Refer to section Configuration properties for parameter descriptions.
The Elyra 3.3 release renamed Component Registries to Component Catalogs and split the component-registry
schema
into three separate "component catalog" schemas based on the old schema's location-type
. As a result, any
user-defined component registry instances created prior to Elyra 3.3 will not be available unless migrated.
The Elyra 3.7 release, however, officially removes support for the component-registries
schema, including the ability
to migrate component registry instances to component catalog instances. If you have upgraded to Elyra 3.7+ from Elyra
3.2 or earlier and would still like access to your previously-defined instances, you will first need to install a
down-level release and migrate your instances using the instructions below. This migration is performed using the
elyra-metadata
CLI tool.
To determine the instances available to migrate, issue the following command:
$ elyra-metadata list component-registries
In this example, there are three user-defined instances.

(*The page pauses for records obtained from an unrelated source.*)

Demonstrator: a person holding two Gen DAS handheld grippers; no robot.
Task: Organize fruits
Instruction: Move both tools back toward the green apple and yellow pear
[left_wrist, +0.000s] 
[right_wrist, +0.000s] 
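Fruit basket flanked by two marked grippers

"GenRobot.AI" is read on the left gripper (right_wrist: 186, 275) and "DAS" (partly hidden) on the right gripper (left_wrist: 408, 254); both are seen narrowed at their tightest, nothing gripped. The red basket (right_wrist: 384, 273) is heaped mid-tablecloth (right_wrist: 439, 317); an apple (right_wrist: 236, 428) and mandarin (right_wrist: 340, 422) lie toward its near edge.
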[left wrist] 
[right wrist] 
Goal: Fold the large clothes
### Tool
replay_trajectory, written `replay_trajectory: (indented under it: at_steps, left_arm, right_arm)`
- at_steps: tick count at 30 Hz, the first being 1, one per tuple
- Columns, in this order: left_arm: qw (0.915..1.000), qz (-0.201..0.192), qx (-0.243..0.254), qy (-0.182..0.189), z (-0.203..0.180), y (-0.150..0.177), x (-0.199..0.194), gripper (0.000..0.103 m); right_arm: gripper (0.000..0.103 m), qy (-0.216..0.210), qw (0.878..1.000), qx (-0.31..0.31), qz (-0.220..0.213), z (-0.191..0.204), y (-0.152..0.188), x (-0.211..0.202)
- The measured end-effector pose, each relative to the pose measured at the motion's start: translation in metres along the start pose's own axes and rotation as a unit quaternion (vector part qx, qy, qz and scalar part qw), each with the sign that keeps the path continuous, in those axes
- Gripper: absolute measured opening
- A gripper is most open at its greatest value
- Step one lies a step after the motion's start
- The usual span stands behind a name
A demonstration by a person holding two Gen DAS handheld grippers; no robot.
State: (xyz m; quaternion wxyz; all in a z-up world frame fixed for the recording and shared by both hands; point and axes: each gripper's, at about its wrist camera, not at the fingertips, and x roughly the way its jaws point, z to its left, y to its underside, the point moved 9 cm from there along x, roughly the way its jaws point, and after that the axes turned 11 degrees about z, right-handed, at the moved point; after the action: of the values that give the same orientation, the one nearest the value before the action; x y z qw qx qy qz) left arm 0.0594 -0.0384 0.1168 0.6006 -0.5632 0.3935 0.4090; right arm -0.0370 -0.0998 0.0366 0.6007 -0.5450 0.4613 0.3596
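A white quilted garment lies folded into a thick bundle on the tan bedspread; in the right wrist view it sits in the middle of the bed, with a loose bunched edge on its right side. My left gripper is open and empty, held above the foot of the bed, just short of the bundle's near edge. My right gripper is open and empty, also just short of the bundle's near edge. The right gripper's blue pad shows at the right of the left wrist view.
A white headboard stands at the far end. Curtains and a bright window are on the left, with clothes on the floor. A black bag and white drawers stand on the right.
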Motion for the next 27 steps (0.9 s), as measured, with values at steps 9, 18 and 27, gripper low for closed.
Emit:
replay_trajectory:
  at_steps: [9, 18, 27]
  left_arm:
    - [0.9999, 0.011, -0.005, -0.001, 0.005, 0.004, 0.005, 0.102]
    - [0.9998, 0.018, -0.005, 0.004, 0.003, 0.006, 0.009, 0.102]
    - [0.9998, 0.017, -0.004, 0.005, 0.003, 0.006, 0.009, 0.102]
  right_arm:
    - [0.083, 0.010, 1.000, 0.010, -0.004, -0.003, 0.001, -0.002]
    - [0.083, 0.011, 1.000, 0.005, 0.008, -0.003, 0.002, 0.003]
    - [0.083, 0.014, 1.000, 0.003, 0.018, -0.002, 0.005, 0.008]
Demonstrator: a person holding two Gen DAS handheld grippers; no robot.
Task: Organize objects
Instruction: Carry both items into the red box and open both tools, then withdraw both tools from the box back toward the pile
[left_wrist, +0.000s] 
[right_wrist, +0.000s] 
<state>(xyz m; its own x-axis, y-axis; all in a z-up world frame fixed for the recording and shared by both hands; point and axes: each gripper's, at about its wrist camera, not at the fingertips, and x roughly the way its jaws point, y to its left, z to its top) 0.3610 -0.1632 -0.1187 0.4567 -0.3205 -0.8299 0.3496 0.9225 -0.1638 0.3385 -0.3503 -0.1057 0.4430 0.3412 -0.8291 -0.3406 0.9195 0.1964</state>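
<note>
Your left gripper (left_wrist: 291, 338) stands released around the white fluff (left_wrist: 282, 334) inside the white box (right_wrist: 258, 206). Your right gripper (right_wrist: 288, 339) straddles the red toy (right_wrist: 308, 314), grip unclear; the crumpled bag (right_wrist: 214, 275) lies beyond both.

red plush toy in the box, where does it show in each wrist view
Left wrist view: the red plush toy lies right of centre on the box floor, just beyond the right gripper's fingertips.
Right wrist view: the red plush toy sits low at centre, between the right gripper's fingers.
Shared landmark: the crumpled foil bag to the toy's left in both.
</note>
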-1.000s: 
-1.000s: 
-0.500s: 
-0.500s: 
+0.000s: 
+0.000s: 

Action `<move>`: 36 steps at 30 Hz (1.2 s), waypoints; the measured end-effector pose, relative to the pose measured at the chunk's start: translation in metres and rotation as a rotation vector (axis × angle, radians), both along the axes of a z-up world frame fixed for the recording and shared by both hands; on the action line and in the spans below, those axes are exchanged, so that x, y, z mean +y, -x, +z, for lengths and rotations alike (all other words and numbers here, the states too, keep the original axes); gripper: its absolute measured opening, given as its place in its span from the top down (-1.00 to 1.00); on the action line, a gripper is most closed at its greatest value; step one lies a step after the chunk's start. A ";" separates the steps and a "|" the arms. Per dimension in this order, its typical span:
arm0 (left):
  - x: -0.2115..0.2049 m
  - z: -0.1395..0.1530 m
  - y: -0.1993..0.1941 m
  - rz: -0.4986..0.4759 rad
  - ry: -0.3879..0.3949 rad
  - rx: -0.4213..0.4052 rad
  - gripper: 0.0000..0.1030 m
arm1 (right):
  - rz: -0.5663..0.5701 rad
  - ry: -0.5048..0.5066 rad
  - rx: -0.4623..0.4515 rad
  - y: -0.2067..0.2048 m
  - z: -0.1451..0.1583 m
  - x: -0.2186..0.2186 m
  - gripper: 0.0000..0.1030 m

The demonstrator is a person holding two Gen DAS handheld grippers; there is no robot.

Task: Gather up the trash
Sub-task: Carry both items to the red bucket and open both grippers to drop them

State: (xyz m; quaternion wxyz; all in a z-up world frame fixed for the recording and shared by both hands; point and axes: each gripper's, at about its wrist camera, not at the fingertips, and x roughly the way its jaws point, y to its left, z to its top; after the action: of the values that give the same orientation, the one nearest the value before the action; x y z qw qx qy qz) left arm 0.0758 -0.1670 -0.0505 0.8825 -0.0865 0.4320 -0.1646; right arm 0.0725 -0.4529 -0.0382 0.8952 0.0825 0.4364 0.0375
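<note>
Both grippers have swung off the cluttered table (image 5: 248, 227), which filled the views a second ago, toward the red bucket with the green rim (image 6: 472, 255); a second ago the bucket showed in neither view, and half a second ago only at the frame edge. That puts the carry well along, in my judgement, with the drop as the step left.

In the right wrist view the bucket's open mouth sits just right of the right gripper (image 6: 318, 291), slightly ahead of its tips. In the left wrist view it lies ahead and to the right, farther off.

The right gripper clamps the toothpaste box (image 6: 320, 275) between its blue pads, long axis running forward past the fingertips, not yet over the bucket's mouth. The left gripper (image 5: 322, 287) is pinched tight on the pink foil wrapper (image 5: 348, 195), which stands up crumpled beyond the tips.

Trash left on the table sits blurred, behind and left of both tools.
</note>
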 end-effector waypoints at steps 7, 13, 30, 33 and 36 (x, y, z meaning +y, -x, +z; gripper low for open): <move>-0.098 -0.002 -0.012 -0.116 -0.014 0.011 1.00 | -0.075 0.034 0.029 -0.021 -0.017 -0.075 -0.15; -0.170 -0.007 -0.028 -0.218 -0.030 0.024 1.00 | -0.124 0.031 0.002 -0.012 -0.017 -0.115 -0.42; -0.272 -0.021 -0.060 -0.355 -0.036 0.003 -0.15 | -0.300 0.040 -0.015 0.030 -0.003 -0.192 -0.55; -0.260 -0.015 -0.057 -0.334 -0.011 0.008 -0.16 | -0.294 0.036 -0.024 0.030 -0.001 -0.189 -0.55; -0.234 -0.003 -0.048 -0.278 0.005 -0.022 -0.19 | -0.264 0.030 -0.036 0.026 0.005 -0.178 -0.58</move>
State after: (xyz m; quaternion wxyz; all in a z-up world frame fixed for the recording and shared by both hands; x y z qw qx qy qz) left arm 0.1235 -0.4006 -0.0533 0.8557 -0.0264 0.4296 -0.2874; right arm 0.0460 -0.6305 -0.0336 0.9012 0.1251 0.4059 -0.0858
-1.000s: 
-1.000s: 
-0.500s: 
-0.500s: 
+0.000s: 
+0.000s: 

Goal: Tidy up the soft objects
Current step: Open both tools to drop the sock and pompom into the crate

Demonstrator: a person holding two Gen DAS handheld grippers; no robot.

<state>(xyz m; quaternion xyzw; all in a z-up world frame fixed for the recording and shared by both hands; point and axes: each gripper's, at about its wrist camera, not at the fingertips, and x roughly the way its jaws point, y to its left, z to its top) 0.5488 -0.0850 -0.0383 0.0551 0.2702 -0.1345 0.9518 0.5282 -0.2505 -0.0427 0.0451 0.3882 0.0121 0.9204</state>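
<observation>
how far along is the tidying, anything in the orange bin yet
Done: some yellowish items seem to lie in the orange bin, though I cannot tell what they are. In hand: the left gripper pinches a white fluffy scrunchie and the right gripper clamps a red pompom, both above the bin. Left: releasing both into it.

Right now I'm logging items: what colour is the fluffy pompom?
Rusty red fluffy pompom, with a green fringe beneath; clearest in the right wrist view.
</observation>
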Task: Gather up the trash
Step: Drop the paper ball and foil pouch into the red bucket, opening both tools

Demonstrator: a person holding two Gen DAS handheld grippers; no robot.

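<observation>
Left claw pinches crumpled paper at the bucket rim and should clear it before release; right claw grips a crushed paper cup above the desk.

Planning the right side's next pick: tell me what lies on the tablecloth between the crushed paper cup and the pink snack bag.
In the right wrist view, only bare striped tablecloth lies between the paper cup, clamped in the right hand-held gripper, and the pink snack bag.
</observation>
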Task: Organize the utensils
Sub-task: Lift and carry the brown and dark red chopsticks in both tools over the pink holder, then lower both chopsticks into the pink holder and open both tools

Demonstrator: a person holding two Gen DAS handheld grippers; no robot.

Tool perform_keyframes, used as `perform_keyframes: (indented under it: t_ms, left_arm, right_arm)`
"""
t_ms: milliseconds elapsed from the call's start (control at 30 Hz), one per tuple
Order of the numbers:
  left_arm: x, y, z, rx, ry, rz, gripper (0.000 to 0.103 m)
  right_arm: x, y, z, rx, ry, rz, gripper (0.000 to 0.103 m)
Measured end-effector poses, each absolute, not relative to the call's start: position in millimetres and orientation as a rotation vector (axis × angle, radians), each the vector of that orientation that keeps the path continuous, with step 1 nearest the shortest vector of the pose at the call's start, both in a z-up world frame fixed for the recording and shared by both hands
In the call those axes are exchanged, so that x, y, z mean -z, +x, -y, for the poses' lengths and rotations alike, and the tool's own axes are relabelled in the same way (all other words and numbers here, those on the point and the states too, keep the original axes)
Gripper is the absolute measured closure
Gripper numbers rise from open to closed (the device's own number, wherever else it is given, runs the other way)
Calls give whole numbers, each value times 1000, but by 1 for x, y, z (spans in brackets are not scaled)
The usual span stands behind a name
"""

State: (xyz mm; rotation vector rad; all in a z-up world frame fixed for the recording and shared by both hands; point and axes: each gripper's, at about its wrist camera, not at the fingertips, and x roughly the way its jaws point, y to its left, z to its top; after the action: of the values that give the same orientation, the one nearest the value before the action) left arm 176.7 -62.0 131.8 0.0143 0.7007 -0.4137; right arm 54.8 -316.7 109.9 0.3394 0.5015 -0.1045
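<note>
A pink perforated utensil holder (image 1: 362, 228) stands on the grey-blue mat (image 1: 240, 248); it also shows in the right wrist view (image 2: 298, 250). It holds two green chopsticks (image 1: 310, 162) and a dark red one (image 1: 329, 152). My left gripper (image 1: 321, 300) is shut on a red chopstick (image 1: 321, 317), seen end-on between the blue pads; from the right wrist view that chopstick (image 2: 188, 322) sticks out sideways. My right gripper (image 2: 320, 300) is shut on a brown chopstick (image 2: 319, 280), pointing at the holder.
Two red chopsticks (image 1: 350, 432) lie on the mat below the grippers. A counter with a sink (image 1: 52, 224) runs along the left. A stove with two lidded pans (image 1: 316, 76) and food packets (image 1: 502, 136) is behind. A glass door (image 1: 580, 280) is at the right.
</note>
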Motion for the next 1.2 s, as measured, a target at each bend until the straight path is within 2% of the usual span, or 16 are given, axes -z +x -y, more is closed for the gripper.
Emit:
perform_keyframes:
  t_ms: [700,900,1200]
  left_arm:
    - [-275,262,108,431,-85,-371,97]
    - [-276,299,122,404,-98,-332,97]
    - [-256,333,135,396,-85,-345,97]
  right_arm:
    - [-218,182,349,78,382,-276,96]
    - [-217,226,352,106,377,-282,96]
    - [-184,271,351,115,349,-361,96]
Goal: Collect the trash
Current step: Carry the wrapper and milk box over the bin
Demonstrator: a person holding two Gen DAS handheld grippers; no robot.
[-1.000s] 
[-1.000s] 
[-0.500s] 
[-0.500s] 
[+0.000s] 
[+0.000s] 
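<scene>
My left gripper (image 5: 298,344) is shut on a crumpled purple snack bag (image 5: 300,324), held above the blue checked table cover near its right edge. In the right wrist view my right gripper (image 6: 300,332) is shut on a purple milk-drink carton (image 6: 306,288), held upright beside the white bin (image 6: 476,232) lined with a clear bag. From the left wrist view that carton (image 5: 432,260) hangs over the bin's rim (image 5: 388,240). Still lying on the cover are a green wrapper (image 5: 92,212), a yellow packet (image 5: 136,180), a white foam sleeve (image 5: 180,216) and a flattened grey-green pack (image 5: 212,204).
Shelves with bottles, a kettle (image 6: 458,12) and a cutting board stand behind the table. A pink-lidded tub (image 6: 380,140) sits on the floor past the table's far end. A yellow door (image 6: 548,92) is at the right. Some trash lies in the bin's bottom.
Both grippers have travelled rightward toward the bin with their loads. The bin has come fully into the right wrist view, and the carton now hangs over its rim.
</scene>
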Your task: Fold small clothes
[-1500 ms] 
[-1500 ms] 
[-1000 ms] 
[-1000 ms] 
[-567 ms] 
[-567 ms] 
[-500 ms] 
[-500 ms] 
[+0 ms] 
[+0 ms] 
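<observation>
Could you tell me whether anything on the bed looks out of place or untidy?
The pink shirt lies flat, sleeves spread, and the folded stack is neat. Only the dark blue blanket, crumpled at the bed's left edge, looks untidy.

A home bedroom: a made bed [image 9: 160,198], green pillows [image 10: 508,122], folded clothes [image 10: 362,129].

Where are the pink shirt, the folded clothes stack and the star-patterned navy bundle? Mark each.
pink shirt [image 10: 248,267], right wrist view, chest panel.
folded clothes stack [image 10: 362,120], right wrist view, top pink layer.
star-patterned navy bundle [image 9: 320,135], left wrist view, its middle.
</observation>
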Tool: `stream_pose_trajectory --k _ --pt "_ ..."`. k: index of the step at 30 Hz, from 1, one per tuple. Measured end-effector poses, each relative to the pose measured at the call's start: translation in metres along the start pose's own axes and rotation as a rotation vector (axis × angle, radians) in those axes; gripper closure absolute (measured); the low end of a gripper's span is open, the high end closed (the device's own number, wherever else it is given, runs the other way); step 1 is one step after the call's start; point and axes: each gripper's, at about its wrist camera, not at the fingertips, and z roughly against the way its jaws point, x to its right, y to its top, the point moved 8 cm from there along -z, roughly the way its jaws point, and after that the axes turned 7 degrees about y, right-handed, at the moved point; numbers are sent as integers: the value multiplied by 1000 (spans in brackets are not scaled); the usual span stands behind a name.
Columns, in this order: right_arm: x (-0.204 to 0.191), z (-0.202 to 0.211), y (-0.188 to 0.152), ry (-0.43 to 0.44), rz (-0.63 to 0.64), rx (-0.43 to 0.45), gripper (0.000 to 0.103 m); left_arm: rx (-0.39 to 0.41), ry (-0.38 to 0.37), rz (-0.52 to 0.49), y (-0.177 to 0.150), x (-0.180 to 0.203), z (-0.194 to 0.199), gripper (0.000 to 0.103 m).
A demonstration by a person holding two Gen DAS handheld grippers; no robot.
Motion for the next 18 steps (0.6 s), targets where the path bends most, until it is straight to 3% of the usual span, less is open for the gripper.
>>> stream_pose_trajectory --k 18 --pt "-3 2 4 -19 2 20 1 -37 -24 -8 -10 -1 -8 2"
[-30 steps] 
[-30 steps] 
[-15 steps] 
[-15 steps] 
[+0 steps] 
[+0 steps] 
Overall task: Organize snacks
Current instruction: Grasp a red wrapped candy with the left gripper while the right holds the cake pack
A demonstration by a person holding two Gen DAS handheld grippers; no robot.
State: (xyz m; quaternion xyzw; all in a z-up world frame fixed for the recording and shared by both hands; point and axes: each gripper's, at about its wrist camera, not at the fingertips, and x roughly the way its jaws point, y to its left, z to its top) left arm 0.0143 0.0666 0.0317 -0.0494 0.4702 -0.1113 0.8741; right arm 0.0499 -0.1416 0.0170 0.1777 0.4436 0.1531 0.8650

Available metadata instances for component-registries (includes invalid):
Schema Instance Resource
------ -------- --------
component-registry airflow_components /Users/jovyan/Library/Jupyter/metadata/component-registries/airflow_components.json
component-registry aa_custom /Users/jovyan/Library/Jupyter/metadata/component-registries/aa_custom.json
component-registry myoperators /Users/jovyan/Library/Jupyter/metadata/component-registries/myoperators.json
You may find that some of these instances no longer apply. If there are any that do not apply to 3.3, they can be removed individually:
$ elyra-metadata remove component-registries --name aa_custom
Metadata instance 'aa_custom' removed from schemaspace 'component-registries'.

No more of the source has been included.